Escreveu os seus primeiros vilancicos em 1660 e conseguiu ocupar sequencialmente vários postos que incluem o ensino dos moços do coro da Capela Real (em 1669), escrivão dos Contos (em 1680), bibliotecário da grandiosa Real Biblioteca de Música (em 1692) e finalmente o de mestre da Capela Real (nomeado a 15 de janeiro de 1698, tendo sucedido a Filipe da Madre de Deus).

Conseguiu grande reconhecimento dos seus contemporâneos, tornando-se um membro ativo da Academia dos Singulares. Era também muito estimado pelo rei D. Pedro II de Portugal, a sua segunda consorte, D. Maria Sofia Isabel de Neuburgo e D. Catarina de Bragança.

Faleceu em Lisboa, no dia 27 de novembro de 1709, véspera da festa de Santa Cecília, padroeira dos músicos.
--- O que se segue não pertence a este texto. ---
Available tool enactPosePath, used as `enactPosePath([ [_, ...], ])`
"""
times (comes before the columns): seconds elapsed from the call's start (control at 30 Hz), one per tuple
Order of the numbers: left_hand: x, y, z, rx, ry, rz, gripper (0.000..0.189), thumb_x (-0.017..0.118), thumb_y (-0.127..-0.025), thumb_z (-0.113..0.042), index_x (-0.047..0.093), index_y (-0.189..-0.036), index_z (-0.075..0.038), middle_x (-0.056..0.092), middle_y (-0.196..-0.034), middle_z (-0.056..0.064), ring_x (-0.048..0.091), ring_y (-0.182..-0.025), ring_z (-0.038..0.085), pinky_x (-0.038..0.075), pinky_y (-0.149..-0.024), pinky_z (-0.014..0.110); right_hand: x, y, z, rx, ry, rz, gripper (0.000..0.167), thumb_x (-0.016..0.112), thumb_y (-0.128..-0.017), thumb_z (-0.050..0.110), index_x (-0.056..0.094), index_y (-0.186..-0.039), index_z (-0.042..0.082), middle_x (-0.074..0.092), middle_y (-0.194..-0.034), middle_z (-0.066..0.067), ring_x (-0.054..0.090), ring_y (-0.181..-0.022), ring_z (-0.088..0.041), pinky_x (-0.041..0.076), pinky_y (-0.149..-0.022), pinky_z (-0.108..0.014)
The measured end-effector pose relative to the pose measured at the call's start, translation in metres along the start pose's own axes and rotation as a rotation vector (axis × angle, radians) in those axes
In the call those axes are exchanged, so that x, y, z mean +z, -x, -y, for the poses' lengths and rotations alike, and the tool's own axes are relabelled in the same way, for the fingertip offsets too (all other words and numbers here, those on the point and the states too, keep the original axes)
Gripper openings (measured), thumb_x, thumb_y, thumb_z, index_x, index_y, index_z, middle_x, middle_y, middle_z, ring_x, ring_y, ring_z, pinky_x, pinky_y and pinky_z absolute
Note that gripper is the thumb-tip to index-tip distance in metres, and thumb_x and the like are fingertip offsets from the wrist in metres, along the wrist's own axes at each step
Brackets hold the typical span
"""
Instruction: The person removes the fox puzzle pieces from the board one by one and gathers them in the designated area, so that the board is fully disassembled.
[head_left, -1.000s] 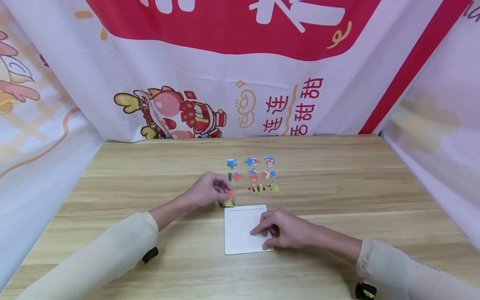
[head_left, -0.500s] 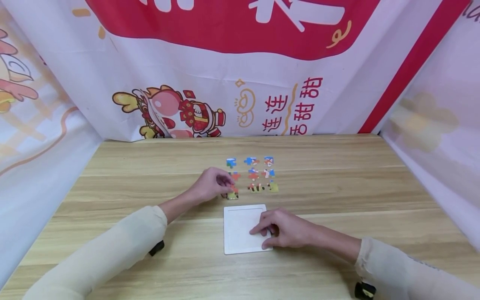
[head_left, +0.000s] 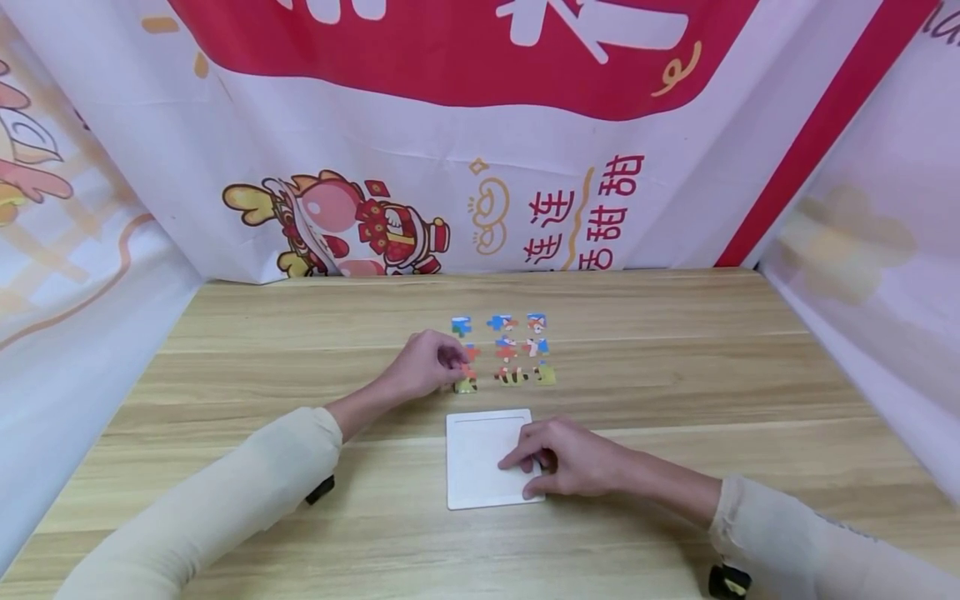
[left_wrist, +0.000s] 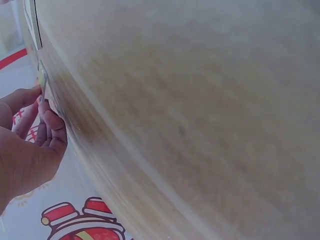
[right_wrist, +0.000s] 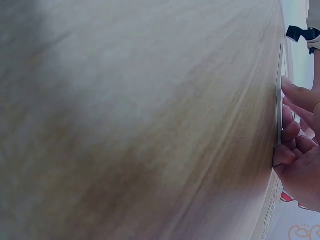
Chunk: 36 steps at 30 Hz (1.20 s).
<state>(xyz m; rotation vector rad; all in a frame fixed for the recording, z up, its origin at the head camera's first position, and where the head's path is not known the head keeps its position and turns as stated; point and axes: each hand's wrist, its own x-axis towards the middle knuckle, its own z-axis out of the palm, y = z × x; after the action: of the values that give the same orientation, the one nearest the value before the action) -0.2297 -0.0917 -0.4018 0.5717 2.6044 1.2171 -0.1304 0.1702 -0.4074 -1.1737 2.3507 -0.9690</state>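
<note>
My left hand [head_left: 426, 365] pinches a jigsaw puzzle piece [head_left: 466, 386] by its upper part, low over the wooden table. The piece is orange above and yellow-green below, and stands at the lower left of a loose grid of puzzle pieces. In the left wrist view the thumb and fingertips meet on the thin piece [left_wrist: 43, 80]. My right hand [head_left: 573, 458] rests on the right side of a white puzzle tray [head_left: 480, 462], index finger across its face and thumb by its lower right corner. In the right wrist view, the fingers lie along the tray's edge [right_wrist: 279, 100].
Several puzzle pieces lie spaced apart in rows, among them a blue corner piece [head_left: 461, 323], a striped piece [head_left: 512, 377] and a yellow-green piece [head_left: 545, 375]. A printed white and red cloth [head_left: 420, 125] hangs behind the wooden table [head_left: 300, 333].
My left hand has moved the puzzle piece away from me, from just above the tray's upper left corner to the grid's bottom row. The right hand and tray have stayed in place.
</note>
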Motion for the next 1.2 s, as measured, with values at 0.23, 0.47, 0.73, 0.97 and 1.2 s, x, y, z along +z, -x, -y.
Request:
enactPosePath([
  [0.23, 0.001, -0.0011, -0.0019, -0.027, -0.003, 0.005, 0.009, 0.078, -0.089, 0.0, 0.077, -0.098, -0.003, 0.069, -0.087, 0.005, 0.059, -0.075, 0.017, 0.051, -0.064, 0.026, 0.0003, 0.0, -0.0015, -0.016, -0.008, -0.007, 0.031, 0.086, -0.085, 0.01, 0.08, -0.115, 0.008, 0.06, -0.083, 0.006, 0.046, -0.069, 0.001, 0.044, -0.06, -0.017],
  [0.47, 0.0014, -0.0018, -0.0022, -0.016, -0.01, 0.002, 0.009, 0.078, -0.088, 0.001, 0.077, -0.097, 0.0, 0.07, -0.086, 0.006, 0.06, -0.073, 0.016, 0.05, -0.062, 0.024, 0.0005, 0.0002, -0.0018, -0.013, -0.002, -0.007, 0.03, 0.086, -0.086, 0.011, 0.08, -0.115, 0.009, 0.06, -0.083, 0.007, 0.046, -0.069, 0.001, 0.044, -0.06, -0.017],
  [0.73, 0.0025, -0.0021, -0.0019, -0.019, -0.003, 0.011, 0.008, 0.078, -0.089, 0.0, 0.076, -0.097, 0.0, 0.07, -0.085, 0.006, 0.061, -0.072, 0.016, 0.053, -0.063, 0.026, 0.0008, 0.0002, -0.0013, -0.002, -0.005, -0.005, 0.03, 0.086, -0.086, 0.012, 0.08, -0.115, 0.009, 0.06, -0.083, 0.007, 0.046, -0.069, 0.001, 0.044, -0.061, -0.017],
  [0.97, 0.0035, -0.0026, -0.0006, -0.009, -0.027, 0.006, 0.007, 0.077, -0.089, 0.001, 0.076, -0.096, -0.001, 0.069, -0.084, 0.005, 0.06, -0.072, 0.016, 0.051, -0.064, 0.025, 0.0018, 0.0004, -0.0015, -0.003, -0.011, -0.005, 0.03, 0.086, -0.085, 0.011, 0.08, -0.115, 0.008, 0.06, -0.083, 0.006, 0.046, -0.069, 0.001, 0.044, -0.061, -0.017],
  [1.2, 0.0033, -0.0031, -0.0009, 0.021, -0.054, 0.004, 0.007, 0.078, -0.089, 0.002, 0.076, -0.095, -0.002, 0.068, -0.083, 0.004, 0.061, -0.075, 0.016, 0.053, -0.068, 0.026, 0.0014, 0.0003, -0.0018, -0.009, -0.008, -0.012, 0.03, 0.086, -0.085, 0.01, 0.08, -0.115, 0.008, 0.06, -0.083, 0.006, 0.047, -0.07, 0.001, 0.044, -0.061, -0.017],
])
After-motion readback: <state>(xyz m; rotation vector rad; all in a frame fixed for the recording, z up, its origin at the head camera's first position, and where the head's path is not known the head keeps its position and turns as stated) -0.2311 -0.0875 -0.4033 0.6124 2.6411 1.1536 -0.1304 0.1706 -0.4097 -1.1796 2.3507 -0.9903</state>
Escreveu e compôs música sacra e profana em latim, castelhano e português. Das obras latinas só nos chegou Victimae Paschalis laudes para a celebração da Páscoa, mas em português e castelhano chegaram aos nossos dias várias composições, sobretudo vilancicos:

Matais de incêndios (atribuído, em português)

Quem vio hum menino bello (em português)

Para além da letra de muitas dos seus vilancicos, também escreveu poesia em castelhano, português e latim. É disso exemplo a obra: "A Estrela de Portugal, o feliz nascimento da Sereníssima Infanta" (1669), dedicado ao nascimento da princesa Isabel Luísa Josefa de Bragança.

A mudança dos gostos musicais e consequente proibição dos vilancicos em 1724 e a destruição da Biblioteca Real de Música com o terramoto de 1755, fizeram com que pouco da sua obra tenha sobrevivido. O que sobreviveu deve-se à sua grande fama e também à sua prolificidade.

Com a modernidade chegou um renovado interesse pela história da música, que fez com que as composições de Marques Lésbio ganhassem grande notoriedade.

Alegria, José Augusto (1985), António Marques Lésbio: Vilancicos e tonos, Portugaliae Musica, vol. XLVI, Lisboa, Fundação Calouste Gulbenkian.

As seguintes gravações incluem obras de Marques Lésbio:

1995 - Diversions. Calliope. Summit Records. Faixa 4: "Areçillos Manços".

2001 - Renaissance Faire. St. Louis Brass Quintet. Summit Records. Faixa 12: "Arecillos Mancos".

2006 - Il Pellegrino - Cosimo III de Medici - Viaggio di Spagna e Portogallo. Resonet / Fernando Reyes. Enchiriadis. Faixa 25: "Ya las sombras de la noche".

2012 - Mirabile Mysterium - A European Christmas Tale. Huelgas Ensemble. Sony Music Entertainment. Faixa 14: "Dexen que llore mi niño".

2014 - Évora - Portuguese Baroque Villancicos. Rogério Gonçalves / A Corte Musical. Pan Classics. Faixa 8: "Ya las sombras de la noche"; e Faixa 9: "Dime como he de portarme".